Besides Nicolelis, Srinivasan and Chapin, other co-authors of the paper were, from Duke, Johan Wessberg, Christopher Stambaugh, Jerald Kralik, Pamela Beck and Mark Laubach; and from MIT, Jung Kim and James Biggs. The scientists' work is supported by the National Institutes of Health, National Science Foundation, Defense Advanced Research Projects Agency and the Office of Naval Research.

"The reliability of this system and the long-term viability of the electrodes lead us to believe that this paradigm could eventually be used to help paralyzed people restore some motor function," Nicolelis said.

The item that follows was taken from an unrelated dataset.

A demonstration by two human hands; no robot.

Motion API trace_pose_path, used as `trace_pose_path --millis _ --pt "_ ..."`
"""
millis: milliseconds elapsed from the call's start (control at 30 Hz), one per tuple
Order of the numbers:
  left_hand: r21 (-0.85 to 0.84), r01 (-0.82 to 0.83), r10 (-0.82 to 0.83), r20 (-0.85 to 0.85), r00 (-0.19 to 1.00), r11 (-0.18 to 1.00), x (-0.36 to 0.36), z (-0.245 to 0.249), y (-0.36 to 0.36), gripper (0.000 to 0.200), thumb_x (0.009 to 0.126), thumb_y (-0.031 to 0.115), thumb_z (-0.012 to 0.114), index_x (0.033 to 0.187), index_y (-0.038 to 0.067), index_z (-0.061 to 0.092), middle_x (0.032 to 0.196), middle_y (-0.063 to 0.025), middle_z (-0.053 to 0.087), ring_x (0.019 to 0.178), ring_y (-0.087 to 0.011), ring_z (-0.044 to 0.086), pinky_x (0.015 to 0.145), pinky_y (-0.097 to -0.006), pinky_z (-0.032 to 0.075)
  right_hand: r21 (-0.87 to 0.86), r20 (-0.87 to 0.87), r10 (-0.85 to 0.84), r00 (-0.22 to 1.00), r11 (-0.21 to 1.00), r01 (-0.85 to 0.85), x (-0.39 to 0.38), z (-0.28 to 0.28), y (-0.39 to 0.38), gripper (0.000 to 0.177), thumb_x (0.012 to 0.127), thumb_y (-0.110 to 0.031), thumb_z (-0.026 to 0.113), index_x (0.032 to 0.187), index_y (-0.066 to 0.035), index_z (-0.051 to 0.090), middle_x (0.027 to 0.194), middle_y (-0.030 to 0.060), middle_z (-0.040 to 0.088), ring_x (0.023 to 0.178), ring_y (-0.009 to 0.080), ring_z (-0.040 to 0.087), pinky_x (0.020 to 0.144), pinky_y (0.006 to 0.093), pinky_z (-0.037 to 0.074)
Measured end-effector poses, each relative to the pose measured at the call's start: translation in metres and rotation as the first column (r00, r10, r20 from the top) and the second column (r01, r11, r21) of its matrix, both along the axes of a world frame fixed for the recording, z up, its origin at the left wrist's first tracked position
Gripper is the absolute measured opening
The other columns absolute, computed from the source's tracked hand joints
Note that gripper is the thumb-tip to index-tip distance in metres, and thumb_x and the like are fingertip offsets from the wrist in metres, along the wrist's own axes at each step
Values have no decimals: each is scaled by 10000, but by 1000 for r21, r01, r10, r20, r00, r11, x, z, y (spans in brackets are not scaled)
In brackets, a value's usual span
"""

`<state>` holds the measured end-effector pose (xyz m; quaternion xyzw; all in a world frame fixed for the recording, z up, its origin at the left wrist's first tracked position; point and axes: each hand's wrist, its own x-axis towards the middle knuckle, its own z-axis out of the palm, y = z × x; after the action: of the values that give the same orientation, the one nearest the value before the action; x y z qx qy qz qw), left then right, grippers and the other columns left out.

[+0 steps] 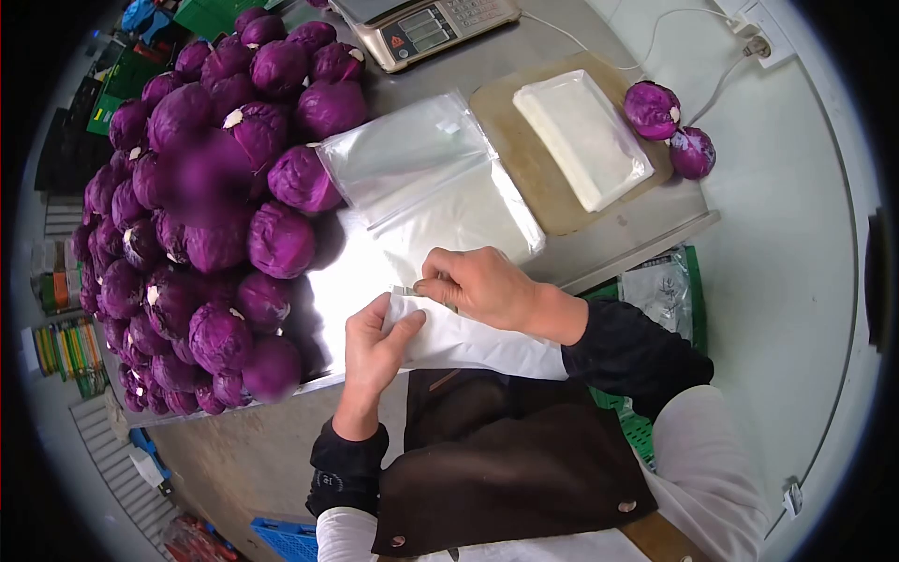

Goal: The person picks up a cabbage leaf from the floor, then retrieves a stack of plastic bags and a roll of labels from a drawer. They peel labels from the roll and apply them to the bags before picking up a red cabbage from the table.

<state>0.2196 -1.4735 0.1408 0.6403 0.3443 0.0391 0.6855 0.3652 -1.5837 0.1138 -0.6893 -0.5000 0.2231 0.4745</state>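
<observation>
My left hand [379, 342] pinches the left end of a white sheet or bag [478, 347] between thumb and fingers at the table's front edge. Just to its right, my right hand [473, 286] has its fingers closed at the top edge of the same white piece. Whatever small part lies between those fingertips is too small to tell. Beyond my hands, clear plastic bags [412, 155] lie flat on the metal table. A large pile of red cabbages [220, 342] stands to the left of my left hand.
A digital scale [431, 33] is at the back. A brown board [506, 112] holds a stack of clear-wrapped packs [585, 140], with two cabbages [651, 110] beside it. Cables run to a wall socket [757, 47]. Green crates [637, 431] stand below the table.
</observation>
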Motion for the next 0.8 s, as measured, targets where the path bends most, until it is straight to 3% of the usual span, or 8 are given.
trace_pose_path --millis 33,267,433,567,633,700,767,800 --pt "-2 1 -1 0 1000 1000 0 0 1 137 812 41 600 931 -17 636 763 8 615 667 -43 516 596 -208 421 -53 -148 23 989 998 -31 0 3 1 225 864 -259 592 837 -44 533 630 112 581 557 267 577 511 342 431" --pt "43 90 -88 -46 995 995 3 -3 11 196 801 45 595 988 -7 624 790 -3 616 700 -63 552 623 -211 441 -117 -183 68 981 989 -91 1 11 3 272 860 -302 583 804 -40 540 611 125 587 576 298 596 535 373 452" --pt "129 144 -133 -92 987 981 7 -5 15 193 803 48 583 981 -14 626 777 -6 616 679 -69 551 595 -218 436 44 363 -72 929 997 60 -6 -7 9 232 839 -262 603 776 -58 513 625 84 577 557 258 592 485 343 442" --pt "22 57 -55 -109 993 998 6 -9 19 159 800 40 605 944 -21 631 762 8 612 652 -47 516 580 -208 419 78 406 -117 907 993 93 -4 -8 12 176 801 -178 644 803 -51 522 612 68 552 562 261 588 485 339 438" --pt "28 -23 25 -80 996 999 -3 -13 31 163 787 35 623 943 -12 632 782 3 616 672 -48 523 594 -210 423 145 280 -221 934 972 186 10 -9 11 216 841 -252 604 805 -54 523 654 96 579 574 260 598 491 341 443" --pt "155 -188 185 33 982 970 -22 -15 69 130 775 23 635 904 5 629 781 -2 610 696 -61 540 615 -214 426 84 -57 -444 894 890 448 26 -7 4 231 864 -245 587 829 -22 536 644 103 569 533 240 569 511 338 436" --pt "311 -521 477 211 853 795 -59 -8 133 241 824 105 611 1038 6 563 947 -81 596 812 -149 579 718 -300 468 2 -317 -568 760 801 599 54 -19 -7 254 893 -240 548 826 3 570 628 123 560 541 200 491 554 305 422" --pt "154 -693 602 386 699 705 -76 2 168 286 867 163 568 1098 -2 537 961 -102 600 848 -183 587 762 -331 484 0 -312 -570 760 800 600 68 -28 -16 254 893 -240 548 826 3 570 628 123 560 541 200 491 554 305 422"
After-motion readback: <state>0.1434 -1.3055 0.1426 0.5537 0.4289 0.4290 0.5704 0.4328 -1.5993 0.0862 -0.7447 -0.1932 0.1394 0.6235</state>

"This system also offers a new paradigm to study basic questions of how the brain encodes information. For example, now that we've used brain signals to control an artificial arm, we can progress to experiments in which we change the properties of the arm or provide visual or tactile feedback to the animal, and explore how the brain adapts to it. Understanding such adaptation will allow us to make inferences about how the brain normally encodes information."

Nicolelis and his colleagues will soon begin such "closed-loop" experiments, in which movement of the robot arm generates tactile feedback signals in the form of pressure on the animals' skin. Also, they are providing visual feedback by allowing the animal to watch the movement of the arm. The scientists' experiments with learning in rats that were reported in Nature last July have already indicated that the analysis system can detect adaptive brain changes associated with learning.

Such feedback studies could also potentially improve the ability of paralyzed people to use such a brain-machine interface to control prosthetic appendages, said Nicolelis. In fact, he said, the brain could prove extraordinarily adept at using feedback to adapt to such an artificial appendage.

"One most provocative, and controversial, question is whether the brain can actually incorporate a machine as part of its representation of the body," he said. "I truly believe that it is possible. The brain is continuously learning and adapting, and previous studies have shown that the body representation in the brain is dynamic. So, if you created a closed feedback loop in which the brain controls a device and the device provides feedback to the brain, I would predict that as people or animals learn to use the device, their brains will basically dedicate neuronal space to represent that device.

"If such incorporation of artificial devices works, it would quite likely be possible to augment our bodies in virtual space in ways that we never thought possible," Nicolelis said. "For example, in our modest experiment at using brain wave patterns to control the robot arm over the Internet, if we extended the capabilities of the arm by engineering in feedback such as visual, force or texture such closed-loop control might result in the remote arm being incorporated into the body's representation in the brain. Once you establish a closed loop, you're basically telling the brain that the external device is part of the body representation. The major question in my mind now is what is the limit of such incorporation."

Besides experimenting with such feedback systems, Nicolelis and his colleagues are planning to increase the number of implanted electrodes, with the aim of achieving 1,000-electrode arrays. They are also developing a "neurochip" that will greatly reduce the size of the circuitry required for sampling and analysis of brain signals.

"We envision that this neurochip can become an essential component of the type of hybrid- brain-machine interfaces that may one day be used to restore motor function in paralyzed patients," said Nicolelis. "These activities will serve as the backbone of a new Center for Neural Analysis and Engineering currently being created at Duke."